Think commercially to succeed ideally

In summary:

  • Build loyalty with recognition programs
  • Mark milestones
  • Make it easy to give/re-buy, with a click.
  • Strengthen the network via personal relationships
  • Personalize using Customer Relationship Management (CRM)

In this post from 2023, we go into the similarities between commercial and ideal thinking, and shows that communication is communication, whether the goal is to sell a product or transform a potential donor into a regular donor.

In online shops, for example, we talk about customer journeys, while in fundraising it's called donor journeys. But these journeys have more similarities than differences, and often they are exactly the same. In their simplest form, both the donor journey and the customer journey are about attracting people to us, getting them to consider us as an alternative, choose us (convert), and finally get excited about what we do.

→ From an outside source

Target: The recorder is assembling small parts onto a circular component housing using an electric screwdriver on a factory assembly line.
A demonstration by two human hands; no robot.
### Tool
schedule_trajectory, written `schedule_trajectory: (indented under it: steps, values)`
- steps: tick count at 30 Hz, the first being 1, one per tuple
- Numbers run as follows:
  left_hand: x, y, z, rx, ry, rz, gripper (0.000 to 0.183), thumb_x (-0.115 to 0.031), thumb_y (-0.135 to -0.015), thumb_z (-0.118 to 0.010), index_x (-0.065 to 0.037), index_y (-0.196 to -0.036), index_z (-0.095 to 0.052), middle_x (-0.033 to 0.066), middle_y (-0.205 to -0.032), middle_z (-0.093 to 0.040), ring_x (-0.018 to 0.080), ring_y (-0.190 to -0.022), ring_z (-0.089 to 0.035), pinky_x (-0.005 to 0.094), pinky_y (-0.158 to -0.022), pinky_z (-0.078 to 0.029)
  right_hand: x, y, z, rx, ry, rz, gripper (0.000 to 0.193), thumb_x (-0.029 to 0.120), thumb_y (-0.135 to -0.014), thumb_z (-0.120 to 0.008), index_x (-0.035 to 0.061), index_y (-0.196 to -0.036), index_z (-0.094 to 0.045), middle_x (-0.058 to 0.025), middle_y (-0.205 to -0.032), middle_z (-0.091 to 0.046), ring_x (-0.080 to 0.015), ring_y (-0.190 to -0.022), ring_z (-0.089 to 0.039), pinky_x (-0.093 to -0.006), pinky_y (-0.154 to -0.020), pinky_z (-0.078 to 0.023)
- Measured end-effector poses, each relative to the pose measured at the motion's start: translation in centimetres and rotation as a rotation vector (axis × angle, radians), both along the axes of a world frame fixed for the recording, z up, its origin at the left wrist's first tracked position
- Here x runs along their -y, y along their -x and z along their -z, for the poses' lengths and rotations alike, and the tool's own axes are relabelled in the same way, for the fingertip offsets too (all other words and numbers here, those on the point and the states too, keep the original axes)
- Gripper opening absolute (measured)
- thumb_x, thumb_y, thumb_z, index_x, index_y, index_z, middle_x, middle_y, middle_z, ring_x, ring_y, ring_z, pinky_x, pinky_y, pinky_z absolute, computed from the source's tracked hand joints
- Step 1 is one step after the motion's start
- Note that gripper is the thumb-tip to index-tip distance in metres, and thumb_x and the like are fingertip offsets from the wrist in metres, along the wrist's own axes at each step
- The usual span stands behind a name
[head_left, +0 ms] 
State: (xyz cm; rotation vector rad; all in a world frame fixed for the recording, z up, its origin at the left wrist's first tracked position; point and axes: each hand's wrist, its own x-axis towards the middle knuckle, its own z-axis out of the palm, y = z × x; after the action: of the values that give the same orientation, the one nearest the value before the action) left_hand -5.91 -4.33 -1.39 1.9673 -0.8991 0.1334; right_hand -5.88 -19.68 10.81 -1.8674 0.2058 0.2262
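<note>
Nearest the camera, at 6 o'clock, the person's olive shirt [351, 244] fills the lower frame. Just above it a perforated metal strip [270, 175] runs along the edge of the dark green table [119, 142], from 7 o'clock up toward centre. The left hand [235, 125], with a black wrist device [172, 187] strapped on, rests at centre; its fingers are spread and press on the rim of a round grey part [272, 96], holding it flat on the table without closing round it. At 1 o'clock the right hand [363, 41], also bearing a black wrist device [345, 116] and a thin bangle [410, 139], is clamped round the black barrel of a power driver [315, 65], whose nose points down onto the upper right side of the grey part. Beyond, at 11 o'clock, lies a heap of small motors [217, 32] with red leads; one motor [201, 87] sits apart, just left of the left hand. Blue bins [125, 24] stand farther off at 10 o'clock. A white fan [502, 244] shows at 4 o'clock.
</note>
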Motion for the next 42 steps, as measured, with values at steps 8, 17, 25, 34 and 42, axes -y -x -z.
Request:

Hint: It is in the last phase that the key to obtaining ambassadors and regular donors lies. More on that later.

As marketers, one of the most important things we can do is to know which part of this journey we can improve the most on. To find this out, we can, regardless of whether we work with a non-profit or commercial enterprise:

  • Check visitor numbers on the website, followers and likes in social media etc. and carry out surveys to find out if we are struggling to get attention and attract people.
  • If we have enough visitors and followers but are struggling to get them to register for newsletters or leave contact information in other ways, we can analyze what people do on our landing pages and user test the content to improve this.
  • If we get enough contact information (leads), but these people are not interested in actually donating to our cause, we can work with forms, incentives, messages etc.
  • And if there are many who give but do not become regular donors, we have to look at what we can improve in the follow-up of the donors who want to keep them. It is this phase that we will look at in this article.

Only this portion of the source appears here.